Monotone convergence theorem on $\ln(2)$ sum?

Question

Given $\frac{1}{1+x}=\sum^{\infty}_{k=0}(1-x)x^{2k}$ for $x\in[0,1)$ I shall apply the 'monotone convergence theorem' on $[0,1)$ for calculating $\sum^{\infty}_{k=1}\frac{(-1)^{k+1}}{k}$.

In Wikipedia it's said that $\sum^{\infty}_{k=0}\frac{1}{n^k}\binom{n}{k}=(1+\frac{1}{n})^n$ and I don't know how they apply this theorem on it :/ Maybe someone can explain me it with the example from Wikipedia :)

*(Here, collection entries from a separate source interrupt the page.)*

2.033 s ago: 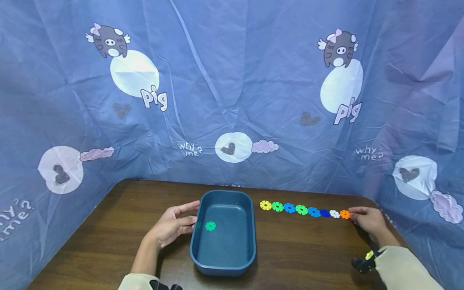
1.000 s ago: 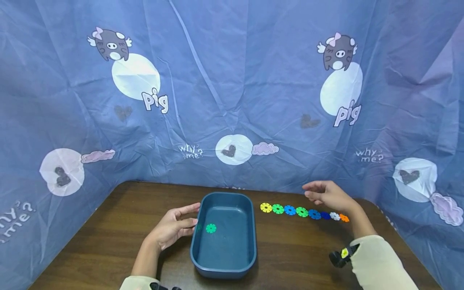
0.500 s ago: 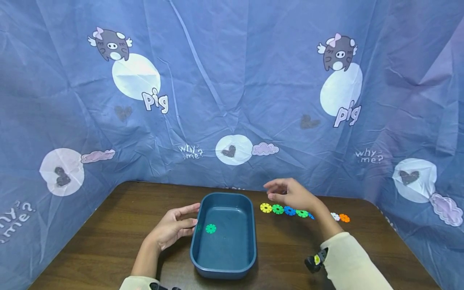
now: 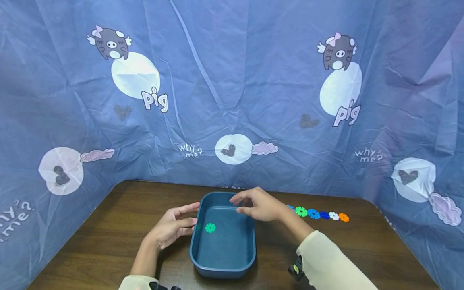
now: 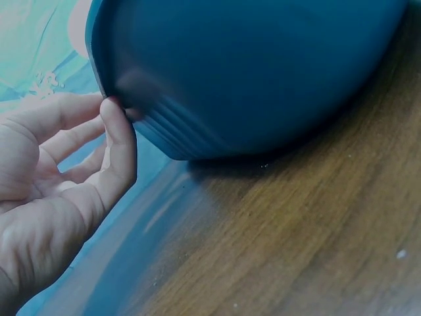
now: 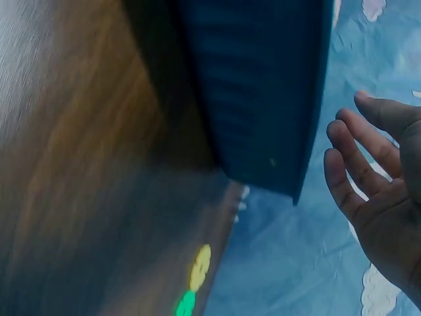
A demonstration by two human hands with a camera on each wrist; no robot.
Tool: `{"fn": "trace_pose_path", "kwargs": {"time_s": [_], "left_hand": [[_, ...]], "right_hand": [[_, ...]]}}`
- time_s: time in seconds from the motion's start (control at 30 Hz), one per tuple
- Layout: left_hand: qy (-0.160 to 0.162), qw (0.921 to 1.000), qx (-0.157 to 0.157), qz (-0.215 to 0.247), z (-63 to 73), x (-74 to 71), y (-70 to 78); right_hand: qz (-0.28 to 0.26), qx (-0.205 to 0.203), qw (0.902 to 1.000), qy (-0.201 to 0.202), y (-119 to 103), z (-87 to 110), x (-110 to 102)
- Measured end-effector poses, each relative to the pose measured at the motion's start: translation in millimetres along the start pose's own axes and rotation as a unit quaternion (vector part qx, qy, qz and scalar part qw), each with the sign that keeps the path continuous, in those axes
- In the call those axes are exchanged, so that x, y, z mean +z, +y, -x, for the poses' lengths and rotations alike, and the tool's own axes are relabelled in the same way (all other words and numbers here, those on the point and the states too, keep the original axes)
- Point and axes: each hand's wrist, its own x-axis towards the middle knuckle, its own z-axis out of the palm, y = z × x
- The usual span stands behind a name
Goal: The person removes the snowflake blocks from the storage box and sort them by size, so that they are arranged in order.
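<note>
A dark blue-green plastic bin (image 4: 222, 271) stands on the table, with one green notched disc (image 4: 210, 228) inside near its left wall. My left hand (image 4: 175, 226) touches the bin's left outer side with its fingertips and thumb, as the left wrist view also shows. Over the bin's far right corner hovers my right hand (image 4: 259, 205), fingers loosely bent and nothing between them. A row of notched discs runs to the right: green (image 4: 301, 211), blue (image 4: 313, 214), dark blue (image 4: 324, 215), white (image 4: 334, 216) and orange (image 4: 344, 217). The right wrist view shows a yellow disc (image 6: 200, 267), hidden in the head view.
The brown wooden table (image 4: 108, 237) has rounded far corners. A blue cloth (image 4: 232, 80) printed with pigs and hearts hangs behind it and along both sides. A small black device (image 4: 296, 269) sits at my right cuff.
My right hand has let go of the orange disc at the row's right end. It has moved left above the discs to the bin. My left hand stays at the bin's side.
</note>
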Motion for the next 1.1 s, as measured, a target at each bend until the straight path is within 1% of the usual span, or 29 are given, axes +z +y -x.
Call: {"fn": "trace_pose_path", "kwargs": {"time_s": [0.2, 0.4, 0.57, 0.77, 0.87, 0.97, 1.1], "left_hand": [[-0.001, 1.0000, -0.002, 0.002, 0.3, 0.4, -0.3], [-0.008, 1.0000, 0.003, 0.002, 1.3, -0.2, 0.0], [-0.006, 1.0000, -0.006, 0.002, 0.5, -0.1, 0.8], [-0.012, 0.9999, -0.005, 0.007, -0.3, -0.4, 1.6], [-0.009, 0.9999, -0.008, 0.007, 0.6, -0.7, 1.9], [-0.011, 0.9999, -0.007, 0.003, 1.6, -1.0, 2.5], [-0.012, 0.9999, -0.006, 0.003, 1.5, -1.4, 2.6]], "right_hand": [[0.002, -0.007, 0.9998, -0.020, -8.3, -12.4, 18.2], [0.013, -0.014, 0.9981, -0.059, -10.3, -24.9, 38.0], [0.041, -0.005, 0.9953, -0.088, -9.9, -31.6, 52.4], [0.069, 0.002, 0.9914, -0.111, -8.7, -41.4, 67.5], [0.084, 0.006, 0.9886, -0.124, -9.9, -46.7, 72.8], [0.098, 0.016, 0.9864, -0.131, -11.3, -51.1, 76.1], [0.106, 0.034, 0.9854, -0.129, -11.4, -55.5, 78.3]]}}
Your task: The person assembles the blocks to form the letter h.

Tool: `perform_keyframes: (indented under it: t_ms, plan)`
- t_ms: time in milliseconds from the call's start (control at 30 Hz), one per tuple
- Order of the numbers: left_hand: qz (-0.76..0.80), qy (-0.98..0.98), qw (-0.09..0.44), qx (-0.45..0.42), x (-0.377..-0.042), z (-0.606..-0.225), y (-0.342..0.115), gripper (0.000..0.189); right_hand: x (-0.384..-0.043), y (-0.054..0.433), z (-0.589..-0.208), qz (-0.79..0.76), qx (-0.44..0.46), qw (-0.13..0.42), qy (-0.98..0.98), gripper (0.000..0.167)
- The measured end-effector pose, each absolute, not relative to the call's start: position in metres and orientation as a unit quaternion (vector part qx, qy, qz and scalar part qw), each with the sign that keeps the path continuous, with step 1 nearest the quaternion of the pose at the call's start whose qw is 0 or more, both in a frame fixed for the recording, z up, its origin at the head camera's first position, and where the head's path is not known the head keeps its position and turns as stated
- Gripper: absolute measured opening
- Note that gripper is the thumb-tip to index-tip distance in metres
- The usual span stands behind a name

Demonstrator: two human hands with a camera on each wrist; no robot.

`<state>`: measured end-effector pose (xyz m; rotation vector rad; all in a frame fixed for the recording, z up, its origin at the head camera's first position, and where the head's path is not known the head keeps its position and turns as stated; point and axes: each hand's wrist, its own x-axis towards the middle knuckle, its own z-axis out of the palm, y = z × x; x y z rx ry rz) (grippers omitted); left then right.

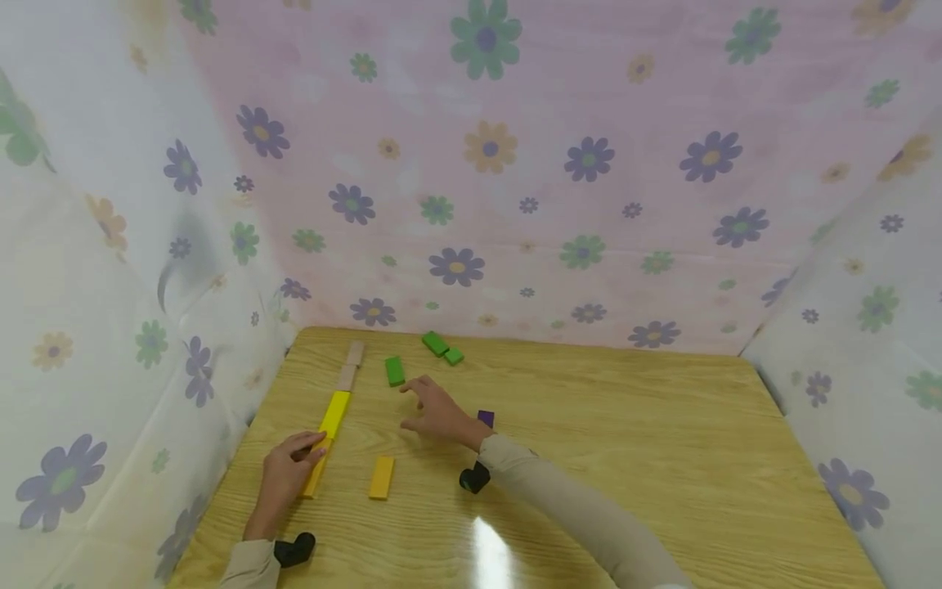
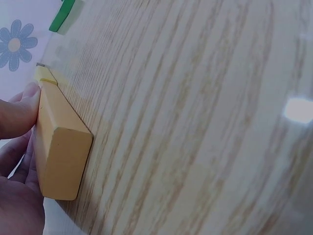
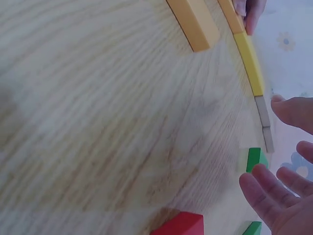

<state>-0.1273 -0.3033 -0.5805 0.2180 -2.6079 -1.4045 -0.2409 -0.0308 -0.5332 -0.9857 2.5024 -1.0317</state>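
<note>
A row of blocks runs along the table's left side: two pale pinkish blocks (image 1: 351, 366) at the far end, then a yellow block (image 1: 334, 415), then an orange block (image 1: 312, 478). My left hand (image 1: 283, 474) holds the orange block by its side near the yellow one, thumb and fingers against it in the left wrist view. With fingers spread and loosely bent, my right hand (image 1: 440, 413) hovers over the table, holding nothing. Nearest to its fingertips lies a green block (image 1: 395, 371). A second orange block (image 1: 381, 478) lies apart, between the hands.
Two more green blocks (image 1: 435, 343) lie at the back. Beside the right wrist a purple block (image 1: 486, 418) is partly covered. A red block (image 3: 182, 224) appears in the right wrist view. Flowered cloth (image 1: 515, 204) walls the table's back and sides.
</note>
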Motion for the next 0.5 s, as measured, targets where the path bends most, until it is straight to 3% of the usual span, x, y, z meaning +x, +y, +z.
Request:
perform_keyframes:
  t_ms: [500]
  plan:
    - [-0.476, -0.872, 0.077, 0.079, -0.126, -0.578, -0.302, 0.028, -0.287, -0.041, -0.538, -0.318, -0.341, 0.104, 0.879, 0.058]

I know that $\int_0^1\frac{1}{1+x}dx=[ln(x)]_0^1$, but don't know how to put this in relation with the second sum ? Thanks in advance.

Answer 1

Note that we can write

$$\begin{align} \int_0^1 \sum_{k=0}^\infty (1-x)x^{2k}\,dx&=\int_0^1\lim_{K\to \infty} \left(\frac{1-x^{2K+2}}{1+x}\right)\,dx\\\\ &\overbrace{=}^{\text{MCT}}\lim_{K\to \infty} \int_0^1\left(\frac{1-x^{2K+2}}{1+x}\right)\,dx\\\\ &=\sum_{k=0}^\infty \int_0^1 (1-x)x^{2k}\,dx \\\\ &=\sum_{k=0}^\infty \left(\frac{1}{2k+1}-\frac{1}{2k+2}\right)\\\\ &=\sum_{k=1}^\infty \frac{(-1)^{k-1}}{k} \end{align}$$